Prompt> Take the listing below and write it out again exactly, skipping any picture that it holds.

++++ Material provided ++++

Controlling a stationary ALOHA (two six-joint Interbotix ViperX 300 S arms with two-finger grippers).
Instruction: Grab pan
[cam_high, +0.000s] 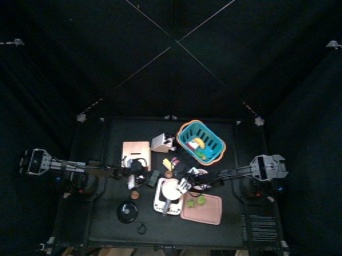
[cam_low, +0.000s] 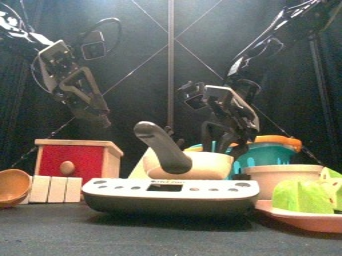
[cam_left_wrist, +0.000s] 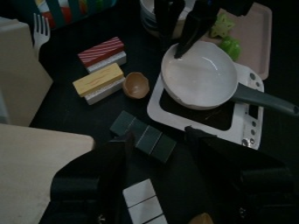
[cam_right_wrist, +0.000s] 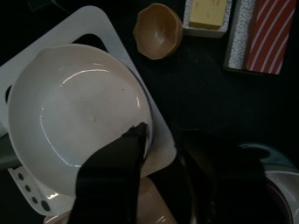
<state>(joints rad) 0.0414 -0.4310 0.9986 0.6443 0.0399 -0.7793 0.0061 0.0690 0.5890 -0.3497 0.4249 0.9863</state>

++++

Answer to this exercise>
Controlling a stationary ALOHA (two six-joint Interbotix ViperX 300 S arms with two-finger grippers).
Instruction: Grab pan
[cam_high, +0.000s] 
[cam_low, +0.000s] 
[cam_left_wrist, +0.000s] 
[cam_right_wrist, +0.000s] 
<state>(joints rad) 0.0414 -0.4310 0.9986 0.6443 0.0399 -0.7793 0.0061 0.0690 0.5890 -0.3497 0.4249 0.9863</state>

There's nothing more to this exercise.